What is required | Aim for an exact copy of the listing, without any images.

Source material |

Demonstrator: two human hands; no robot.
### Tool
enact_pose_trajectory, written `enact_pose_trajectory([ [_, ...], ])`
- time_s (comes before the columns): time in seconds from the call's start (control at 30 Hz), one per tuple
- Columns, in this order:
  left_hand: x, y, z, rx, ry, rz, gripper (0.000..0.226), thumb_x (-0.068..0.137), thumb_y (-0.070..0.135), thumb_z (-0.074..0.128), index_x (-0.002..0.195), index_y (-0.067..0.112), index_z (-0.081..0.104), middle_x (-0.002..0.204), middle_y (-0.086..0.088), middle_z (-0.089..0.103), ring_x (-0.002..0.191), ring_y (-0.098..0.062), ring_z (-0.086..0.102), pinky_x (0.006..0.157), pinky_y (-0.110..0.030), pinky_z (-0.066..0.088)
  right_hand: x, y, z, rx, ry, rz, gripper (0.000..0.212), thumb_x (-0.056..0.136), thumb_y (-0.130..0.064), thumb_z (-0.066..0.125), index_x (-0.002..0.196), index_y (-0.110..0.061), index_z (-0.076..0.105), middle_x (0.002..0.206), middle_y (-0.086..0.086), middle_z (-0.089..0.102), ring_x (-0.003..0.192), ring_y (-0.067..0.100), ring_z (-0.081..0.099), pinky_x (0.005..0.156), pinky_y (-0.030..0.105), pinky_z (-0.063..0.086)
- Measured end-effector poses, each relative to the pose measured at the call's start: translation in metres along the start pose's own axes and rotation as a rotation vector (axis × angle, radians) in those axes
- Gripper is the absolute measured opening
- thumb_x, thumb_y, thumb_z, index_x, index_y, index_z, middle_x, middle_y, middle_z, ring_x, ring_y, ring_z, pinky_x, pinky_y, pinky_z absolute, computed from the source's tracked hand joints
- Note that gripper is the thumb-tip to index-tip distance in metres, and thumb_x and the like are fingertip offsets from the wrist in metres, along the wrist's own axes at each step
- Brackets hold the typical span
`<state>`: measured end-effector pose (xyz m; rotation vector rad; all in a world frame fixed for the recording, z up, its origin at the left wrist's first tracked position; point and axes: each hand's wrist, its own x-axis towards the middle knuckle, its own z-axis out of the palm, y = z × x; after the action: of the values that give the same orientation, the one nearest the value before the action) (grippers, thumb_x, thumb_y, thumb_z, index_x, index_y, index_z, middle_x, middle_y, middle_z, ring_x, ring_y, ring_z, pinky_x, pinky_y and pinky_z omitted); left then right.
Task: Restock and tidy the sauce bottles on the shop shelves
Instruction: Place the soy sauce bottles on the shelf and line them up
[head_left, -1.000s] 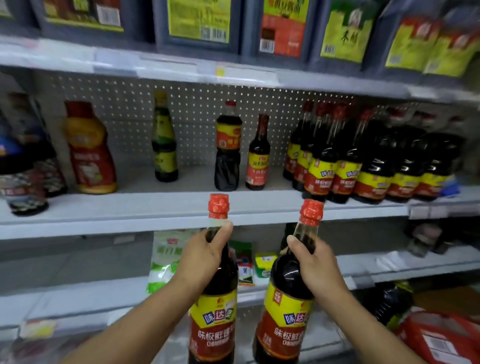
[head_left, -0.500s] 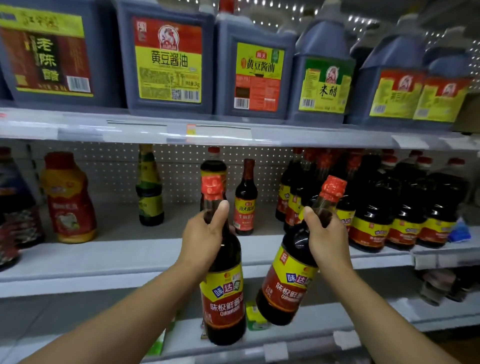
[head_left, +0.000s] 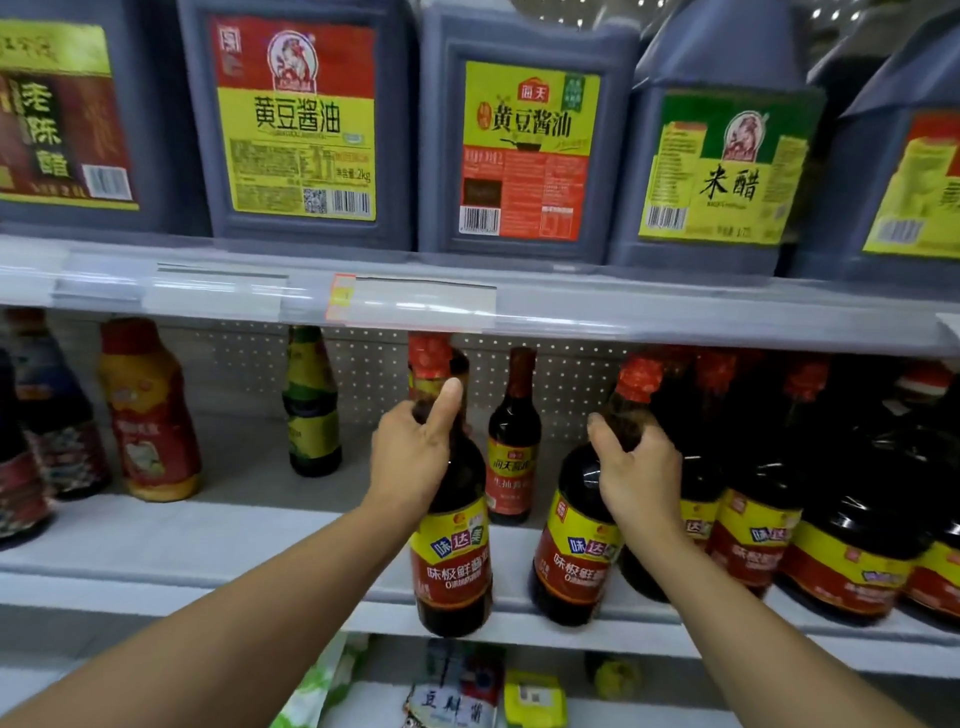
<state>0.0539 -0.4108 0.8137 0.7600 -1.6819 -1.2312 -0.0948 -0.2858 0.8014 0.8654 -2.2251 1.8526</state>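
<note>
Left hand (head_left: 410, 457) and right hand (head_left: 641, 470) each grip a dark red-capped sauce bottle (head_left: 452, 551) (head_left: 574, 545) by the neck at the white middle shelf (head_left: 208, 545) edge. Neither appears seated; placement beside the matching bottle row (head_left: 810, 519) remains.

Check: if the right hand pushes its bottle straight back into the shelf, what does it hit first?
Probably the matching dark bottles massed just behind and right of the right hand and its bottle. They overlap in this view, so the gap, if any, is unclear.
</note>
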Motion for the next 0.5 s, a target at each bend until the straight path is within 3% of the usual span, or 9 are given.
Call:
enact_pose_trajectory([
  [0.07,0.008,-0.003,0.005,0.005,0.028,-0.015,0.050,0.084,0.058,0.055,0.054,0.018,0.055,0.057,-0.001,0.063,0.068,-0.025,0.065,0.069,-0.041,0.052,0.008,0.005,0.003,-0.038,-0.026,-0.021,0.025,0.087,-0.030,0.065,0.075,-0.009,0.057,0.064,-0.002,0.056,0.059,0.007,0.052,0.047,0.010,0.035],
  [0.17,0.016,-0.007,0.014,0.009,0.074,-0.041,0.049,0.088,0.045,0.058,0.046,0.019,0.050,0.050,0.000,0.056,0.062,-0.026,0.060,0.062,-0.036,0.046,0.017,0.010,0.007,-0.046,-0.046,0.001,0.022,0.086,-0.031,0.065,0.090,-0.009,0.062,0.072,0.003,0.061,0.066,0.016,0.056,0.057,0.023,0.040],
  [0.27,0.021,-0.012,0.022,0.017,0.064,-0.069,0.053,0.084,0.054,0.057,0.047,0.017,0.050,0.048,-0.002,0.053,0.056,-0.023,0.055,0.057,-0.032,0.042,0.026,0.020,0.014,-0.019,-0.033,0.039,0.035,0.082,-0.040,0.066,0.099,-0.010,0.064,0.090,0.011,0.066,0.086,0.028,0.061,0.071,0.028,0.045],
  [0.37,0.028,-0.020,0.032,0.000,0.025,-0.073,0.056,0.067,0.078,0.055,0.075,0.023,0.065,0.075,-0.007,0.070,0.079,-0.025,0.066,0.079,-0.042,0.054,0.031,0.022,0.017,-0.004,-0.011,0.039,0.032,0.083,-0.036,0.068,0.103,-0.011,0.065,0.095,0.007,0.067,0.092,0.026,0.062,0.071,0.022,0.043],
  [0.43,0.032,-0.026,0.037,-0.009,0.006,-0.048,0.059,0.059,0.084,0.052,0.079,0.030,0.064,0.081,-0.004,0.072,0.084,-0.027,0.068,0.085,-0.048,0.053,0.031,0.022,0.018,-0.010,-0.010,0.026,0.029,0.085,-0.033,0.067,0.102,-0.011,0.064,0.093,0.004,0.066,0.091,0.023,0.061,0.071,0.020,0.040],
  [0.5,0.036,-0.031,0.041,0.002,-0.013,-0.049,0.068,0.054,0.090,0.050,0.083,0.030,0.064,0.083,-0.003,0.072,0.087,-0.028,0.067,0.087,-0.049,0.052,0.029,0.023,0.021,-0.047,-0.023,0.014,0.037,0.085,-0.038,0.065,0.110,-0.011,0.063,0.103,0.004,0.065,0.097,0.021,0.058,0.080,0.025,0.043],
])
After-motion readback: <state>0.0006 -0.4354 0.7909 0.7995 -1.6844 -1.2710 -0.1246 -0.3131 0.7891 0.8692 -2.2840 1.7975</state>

Solution below |
Demonstrator: two human hands; no robot.
### Tool
enact_pose_trajectory, written `enact_pose_trajectory([ [_, ...], ])`
- time_s (comes before the columns): time in seconds from the call's start (control at 30 Hz), one per tuple
- Columns, in this order:
  left_hand: x, y, z, rx, ry, rz, gripper (0.000..0.226), thumb_x (-0.068..0.137), thumb_y (-0.070..0.135), thumb_z (-0.074..0.128), index_x (-0.002..0.195), index_y (-0.067..0.112), index_z (-0.081..0.104), middle_x (-0.002..0.204), middle_y (-0.086..0.088), middle_z (-0.089..0.103), ring_x (-0.002..0.191), ring_y (-0.098..0.062), ring_z (-0.086..0.102), pinky_x (0.006..0.157), pinky_y (-0.110..0.030), pinky_z (-0.066..0.088)
  right_hand: x, y, z, rx, ry, rz, gripper (0.000..0.212), thumb_x (-0.056..0.136), thumb_y (-0.130..0.064), thumb_z (-0.066..0.125), index_x (-0.002..0.196), index_y (-0.110..0.061), index_z (-0.076..0.105), middle_x (0.002..0.206), middle_y (-0.086..0.086), middle_z (-0.089..0.102), ring_x (-0.003..0.192), ring_y (-0.067..0.100), ring_z (-0.081..0.099), pinky_x (0.005..0.156), pinky_y (-0.030..0.105), pinky_z (-0.063..0.086)
- Measured end-effector poses, each relative to the pose measured at the call's start: translation in metres along the start pose's own axes and rotation as a rotation vector (axis × angle, radians) in those axes
- Gripper is the absolute measured opening
- thumb_x, thumb_y, thumb_z, index_x, index_y, index_z, middle_x, middle_y, middle_z, ring_x, ring_y, ring_z, pinky_x, pinky_y, pinky_z absolute, computed from the source's tracked hand joints
- Note that gripper is the thumb-tip to index-tip distance in metres, and thumb_x and the like are fingertip offsets from the wrist in metres, along the wrist's own axes at each step
- Brackets hold the typical span
`<state>`: measured end-effector pose (xyz m; rotation vector rad; all in a world frame fixed for the recording, z up, its origin at the left wrist's first tracked position; point and axes: each hand's wrist, its own x-axis towards the middle knuckle, its own z-axis out of the palm, y = z × x; after the action: of the values that give the same orientation, the one nearest the value before the action) (grippers, thumb_x, thumb_y, thumb_z, index_x, index_y, index_z, middle_x, middle_y, middle_z, ring_x, ring_y, ring_z, pinky_x, pinky_y and pinky_z omitted); left then right.
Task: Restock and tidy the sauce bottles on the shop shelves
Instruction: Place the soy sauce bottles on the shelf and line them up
[head_left, -1.000s] 
[head_left, -0.500s] 
[head_left, +0.000s] 
<state>0.0539 -0.4108 0.8137 0.7600 -1.6819 -1.2312 -0.0948 -0.2858 0.8014 0.8654 -2.2251 1.8526</state>
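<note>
Left hand (head_left: 410, 457) and right hand (head_left: 641, 470) each grip a dark red-capped sauce bottle (head_left: 452, 551) (head_left: 574, 545) by the neck at the white middle shelf (head_left: 208, 545) edge. Neither appears seated; placement beside the matching bottle row (head_left: 810, 519) remains.

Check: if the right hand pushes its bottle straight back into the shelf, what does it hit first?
Probably the matching dark bottles massed just behind and right of the right hand and its bottle. They overlap in this view, so the gap, if any, is unclear.
</note>
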Motion for the next 0.5 s, a target at each bend until the straight path is within 3% of the usual span, or 9 are given.
Call:
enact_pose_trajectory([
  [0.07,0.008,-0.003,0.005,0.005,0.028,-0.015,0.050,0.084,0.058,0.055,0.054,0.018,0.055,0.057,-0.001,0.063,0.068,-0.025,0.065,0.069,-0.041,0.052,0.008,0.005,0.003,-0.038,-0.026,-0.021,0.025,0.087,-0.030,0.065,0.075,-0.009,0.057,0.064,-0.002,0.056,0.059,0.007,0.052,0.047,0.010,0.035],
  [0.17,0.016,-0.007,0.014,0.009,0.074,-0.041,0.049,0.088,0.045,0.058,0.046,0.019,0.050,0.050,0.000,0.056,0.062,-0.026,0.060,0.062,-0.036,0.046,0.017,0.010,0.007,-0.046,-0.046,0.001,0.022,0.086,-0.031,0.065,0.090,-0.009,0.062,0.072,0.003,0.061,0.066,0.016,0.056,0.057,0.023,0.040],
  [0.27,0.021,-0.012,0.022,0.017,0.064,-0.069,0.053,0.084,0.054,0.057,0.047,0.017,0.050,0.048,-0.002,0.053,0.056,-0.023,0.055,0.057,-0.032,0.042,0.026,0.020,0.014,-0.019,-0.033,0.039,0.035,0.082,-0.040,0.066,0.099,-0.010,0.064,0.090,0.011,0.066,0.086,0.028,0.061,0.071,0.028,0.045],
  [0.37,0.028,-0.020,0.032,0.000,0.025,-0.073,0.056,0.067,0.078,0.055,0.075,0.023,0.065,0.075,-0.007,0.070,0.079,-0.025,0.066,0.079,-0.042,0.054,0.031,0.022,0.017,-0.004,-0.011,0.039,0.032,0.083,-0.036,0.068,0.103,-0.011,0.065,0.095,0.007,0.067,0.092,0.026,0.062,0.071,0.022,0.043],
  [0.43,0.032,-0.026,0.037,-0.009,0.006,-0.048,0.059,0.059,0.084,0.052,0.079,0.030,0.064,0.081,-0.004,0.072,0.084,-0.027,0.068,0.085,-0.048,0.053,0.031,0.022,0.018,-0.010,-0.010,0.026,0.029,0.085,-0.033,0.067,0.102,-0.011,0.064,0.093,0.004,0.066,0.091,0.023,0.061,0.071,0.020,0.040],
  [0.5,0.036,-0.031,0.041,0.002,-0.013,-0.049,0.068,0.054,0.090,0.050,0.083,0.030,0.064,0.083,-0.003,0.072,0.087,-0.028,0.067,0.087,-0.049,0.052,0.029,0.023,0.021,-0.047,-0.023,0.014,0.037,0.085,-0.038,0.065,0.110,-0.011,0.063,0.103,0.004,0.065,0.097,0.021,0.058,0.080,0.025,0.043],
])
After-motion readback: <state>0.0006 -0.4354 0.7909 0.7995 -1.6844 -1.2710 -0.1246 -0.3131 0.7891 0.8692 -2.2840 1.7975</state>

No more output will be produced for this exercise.